Dataset section »
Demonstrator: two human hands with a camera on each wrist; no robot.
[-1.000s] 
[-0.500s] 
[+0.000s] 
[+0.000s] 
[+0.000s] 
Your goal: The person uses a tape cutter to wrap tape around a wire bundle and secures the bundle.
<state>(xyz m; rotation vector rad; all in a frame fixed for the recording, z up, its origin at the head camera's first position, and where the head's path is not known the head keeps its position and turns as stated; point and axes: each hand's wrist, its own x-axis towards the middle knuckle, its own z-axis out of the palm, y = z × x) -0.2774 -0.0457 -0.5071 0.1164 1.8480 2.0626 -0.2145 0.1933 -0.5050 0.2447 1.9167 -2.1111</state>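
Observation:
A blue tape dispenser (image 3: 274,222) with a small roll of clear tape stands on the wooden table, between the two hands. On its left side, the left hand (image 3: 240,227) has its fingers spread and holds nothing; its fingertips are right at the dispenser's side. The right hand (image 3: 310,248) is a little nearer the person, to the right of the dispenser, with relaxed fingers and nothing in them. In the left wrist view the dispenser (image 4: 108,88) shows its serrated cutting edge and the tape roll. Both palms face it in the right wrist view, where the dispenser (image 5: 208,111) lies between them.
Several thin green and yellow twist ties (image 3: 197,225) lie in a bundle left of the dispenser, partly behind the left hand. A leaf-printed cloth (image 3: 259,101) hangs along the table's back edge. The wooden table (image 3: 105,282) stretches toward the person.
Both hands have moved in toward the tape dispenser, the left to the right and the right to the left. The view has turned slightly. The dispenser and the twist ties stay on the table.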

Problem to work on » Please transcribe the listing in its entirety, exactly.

Task solution »
Demonstrator: two human hands with a camera on each wrist; no robot.
[-1.000s] 
[-0.500s] 
[+0.000s] 
[+0.000s] 
[+0.000s] 
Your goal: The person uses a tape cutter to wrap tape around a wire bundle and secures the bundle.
<state>(xyz m; rotation vector rad; all in a frame fixed for the recording, z up, its origin at the head camera's first position, and where the head's path is not known the head keeps its position and turns as stated; point and axes: each hand's wrist, its own x-axis towards the middle knuckle, its own z-axis out of the palm, y = z × x) -0.2774 -0.0457 -0.5071 0.1164 1.8480 2.0626 -0.2145 0.1933 -0.5050 0.2447 1.9167 -2.1111</state>
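Observation:
A blue tape dispenser (image 3: 274,222) with a small roll of clear tape stands on the wooden table, between the two hands. On its left side, the left hand (image 3: 240,227) has its fingers spread and holds nothing; its fingertips are right at the dispenser's side. The right hand (image 3: 310,248) is a little nearer the person, to the right of the dispenser, with relaxed fingers and nothing in them. In the left wrist view the dispenser (image 4: 108,88) shows its serrated cutting edge and the tape roll. Both palms face it in the right wrist view, where the dispenser (image 5: 208,111) lies between them.
Several thin green and yellow twist ties (image 3: 197,225) lie in a bundle left of the dispenser, partly behind the left hand. A leaf-printed cloth (image 3: 259,101) hangs along the table's back edge. The wooden table (image 3: 105,282) stretches toward the person.
Both hands have moved in toward the tape dispenser, the left to the right and the right to the left. The view has turned slightly. The dispenser and the twist ties stay on the table.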

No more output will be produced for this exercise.